A Spoon of Sushi

Bloomin' weather...

Thursday 8th April 2004

Sakura: THe japanese cherry, particularly Cherry Blossoms.

Its one of the "things" in japan. You have Katanas and Kimonos, Sushi and Sumo... and Sakura. Everyone knows the Japanese love them. Girls are named after them, the sky is filled with them at the hint of something romantic in any anime worth its salt. Until you really see the things, you'd wonder what the hullabaloo was all about. I've waited patiently and can now say I see the attraction.

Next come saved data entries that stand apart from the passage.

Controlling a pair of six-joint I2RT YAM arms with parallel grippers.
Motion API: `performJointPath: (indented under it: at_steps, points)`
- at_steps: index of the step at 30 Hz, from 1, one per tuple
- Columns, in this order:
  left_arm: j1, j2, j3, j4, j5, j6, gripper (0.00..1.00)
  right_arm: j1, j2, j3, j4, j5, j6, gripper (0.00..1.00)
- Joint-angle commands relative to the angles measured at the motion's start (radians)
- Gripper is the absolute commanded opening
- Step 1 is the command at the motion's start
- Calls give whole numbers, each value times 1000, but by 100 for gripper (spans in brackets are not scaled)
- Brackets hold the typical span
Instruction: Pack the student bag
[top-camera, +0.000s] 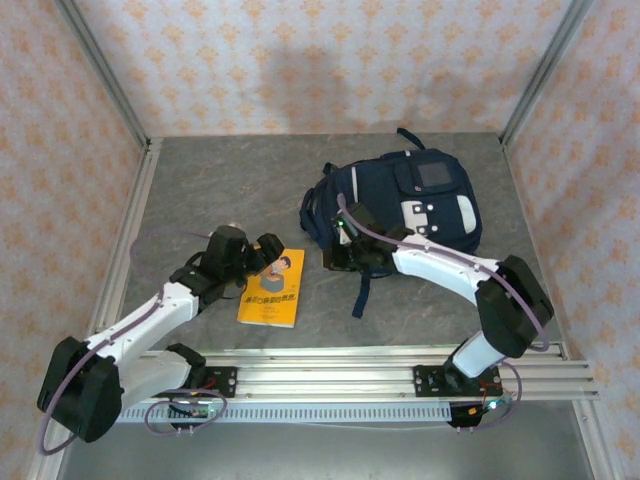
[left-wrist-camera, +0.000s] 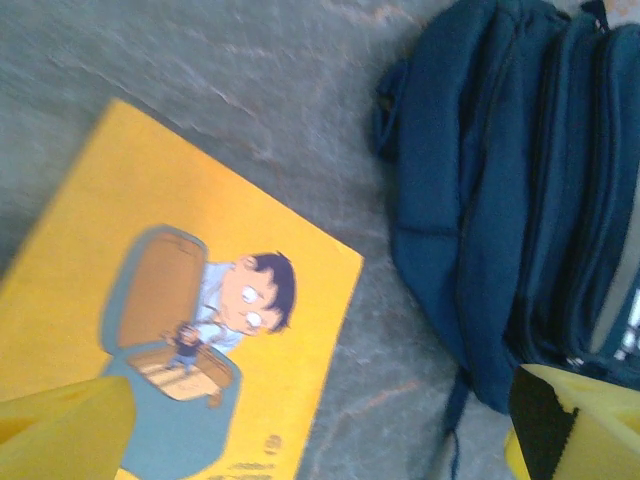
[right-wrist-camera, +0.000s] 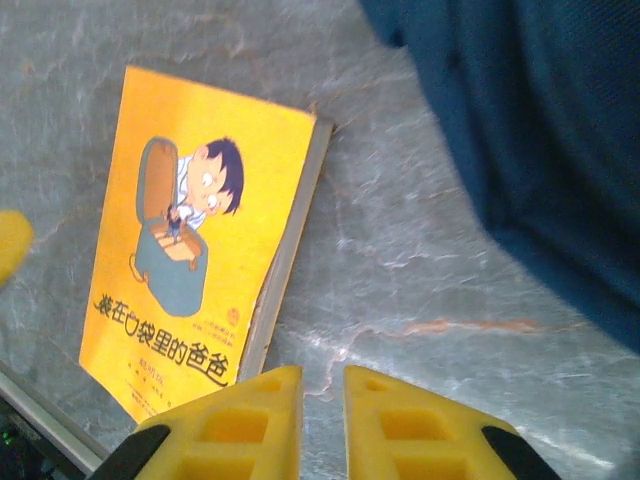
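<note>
Down front-left, left fingers (left-wrist-camera: 60, 425) spread wide over yellow book (top-camera: 272, 288), guessing lined up to grab it. Right fingers (right-wrist-camera: 250, 420) nearly pressed together, nothing pinched, beside student bag (top-camera: 420, 200) near-left edge, maybe going for zip. Bag lies flat, far-right on surface (top-camera: 200, 190).

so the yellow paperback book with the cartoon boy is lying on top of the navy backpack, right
No. The yellow paperback book with the cartoon boy lies flat on the grey table, beside the navy-blue fabric backpack and apart from it; the top external view shows it.
</note>
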Motion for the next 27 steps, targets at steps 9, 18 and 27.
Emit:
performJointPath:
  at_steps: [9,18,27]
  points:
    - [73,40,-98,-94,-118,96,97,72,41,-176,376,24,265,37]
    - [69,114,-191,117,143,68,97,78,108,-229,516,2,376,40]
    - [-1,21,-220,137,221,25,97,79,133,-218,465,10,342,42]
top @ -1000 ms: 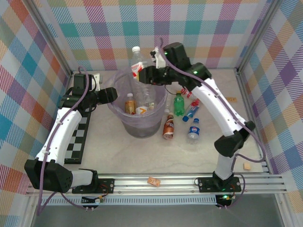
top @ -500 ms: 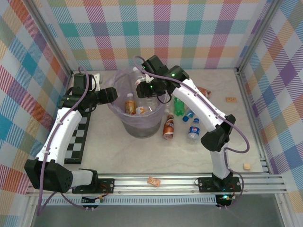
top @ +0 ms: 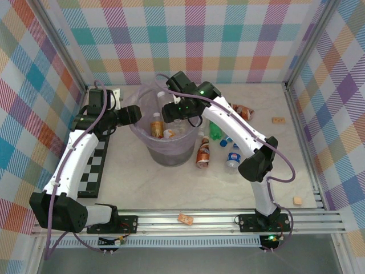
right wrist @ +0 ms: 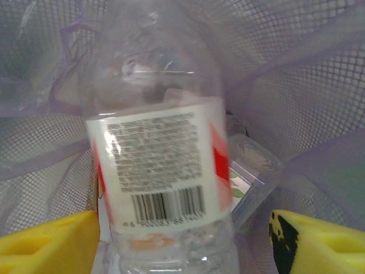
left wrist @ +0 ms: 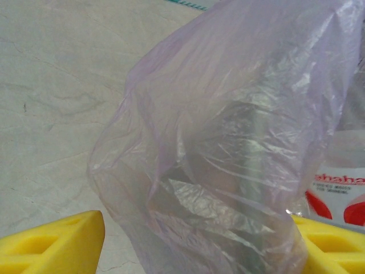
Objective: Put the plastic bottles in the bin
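I count three tan blocks (top: 185, 218): the first on the front rail (top: 228, 217), a second block (top: 296, 200) at the right edge of the worktop (top: 142, 182), and a third block (top: 278, 120) farther back on the right. One checkerboard strip (top: 98, 171) lies by the left arm. The worktop between the two arm bases and in front of the bin (top: 168, 157) is bare, as is the right-hand side; metal framing bounds all sides. Five plastic bottles lie outside, right of the bin: an amber bottle (top: 203, 153) just beside its wall, a blue-labelled bottle (top: 232, 157), a green bottle (top: 215, 127), a blue-capped bottle (top: 227, 140) partly under the right arm, and a reddish bottle (top: 242, 109) farthest back. There is one bin, mesh-walled with a lilac bag, and I make out three bottles in it: a brown bottle (top: 156, 124) with a white cap, an orange-labelled bottle (top: 169, 134), and a clear bottle (right wrist: 159, 171) with a white-and-red barcode label. The right end effector (right wrist: 183, 225) hangs over the bin's mouth, fingers spread wider than that clear bottle. The left end effector (left wrist: 198, 228) straddles a fold of the bag at the left rim; whether it pinches it, I cannot tell.
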Available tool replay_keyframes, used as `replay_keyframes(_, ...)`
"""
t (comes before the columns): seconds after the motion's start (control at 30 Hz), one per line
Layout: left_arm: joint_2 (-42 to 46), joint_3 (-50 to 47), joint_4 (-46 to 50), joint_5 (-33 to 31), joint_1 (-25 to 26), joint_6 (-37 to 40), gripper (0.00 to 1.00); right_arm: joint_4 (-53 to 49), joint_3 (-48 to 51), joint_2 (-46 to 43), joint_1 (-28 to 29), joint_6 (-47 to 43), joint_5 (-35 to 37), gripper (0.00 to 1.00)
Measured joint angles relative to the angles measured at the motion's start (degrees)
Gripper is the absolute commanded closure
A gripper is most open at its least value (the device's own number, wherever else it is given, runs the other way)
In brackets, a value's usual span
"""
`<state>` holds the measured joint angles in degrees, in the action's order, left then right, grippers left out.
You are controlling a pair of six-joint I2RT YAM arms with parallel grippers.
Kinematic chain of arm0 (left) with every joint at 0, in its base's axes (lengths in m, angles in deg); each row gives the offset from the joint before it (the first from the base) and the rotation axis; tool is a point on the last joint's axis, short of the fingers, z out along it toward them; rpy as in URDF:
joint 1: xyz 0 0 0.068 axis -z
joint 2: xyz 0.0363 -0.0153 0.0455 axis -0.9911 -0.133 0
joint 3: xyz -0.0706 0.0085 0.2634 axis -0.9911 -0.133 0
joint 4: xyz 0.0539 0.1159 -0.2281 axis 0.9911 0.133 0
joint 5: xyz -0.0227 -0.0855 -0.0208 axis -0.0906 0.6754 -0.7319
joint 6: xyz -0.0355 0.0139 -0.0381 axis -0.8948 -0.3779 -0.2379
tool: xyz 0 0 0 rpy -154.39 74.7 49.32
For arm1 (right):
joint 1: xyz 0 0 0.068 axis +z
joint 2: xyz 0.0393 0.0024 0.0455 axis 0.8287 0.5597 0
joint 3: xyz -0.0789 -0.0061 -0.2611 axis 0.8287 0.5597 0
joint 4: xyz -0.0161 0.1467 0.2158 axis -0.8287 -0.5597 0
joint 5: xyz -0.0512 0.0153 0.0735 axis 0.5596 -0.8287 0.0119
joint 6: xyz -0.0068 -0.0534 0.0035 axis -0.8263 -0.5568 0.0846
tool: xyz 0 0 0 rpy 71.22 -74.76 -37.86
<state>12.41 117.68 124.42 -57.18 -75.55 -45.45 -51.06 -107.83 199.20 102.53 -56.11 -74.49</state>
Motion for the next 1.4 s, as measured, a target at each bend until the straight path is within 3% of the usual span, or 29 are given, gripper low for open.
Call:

The japanese cherry tree has a near black wood while cherry blossoms are the palest pink. The contrast when in full bloom is beautificatiously pretty, the perfume equally Scentifiglarious. Turns out I've been walking past a dozen of the things on the way to work all winter. All of a sudden one day they were in full bloom and the pavement was carpeted with tiny pink petals. One tree alone is a masterpiece, and I can't wait to see a cluster in a park this weekend.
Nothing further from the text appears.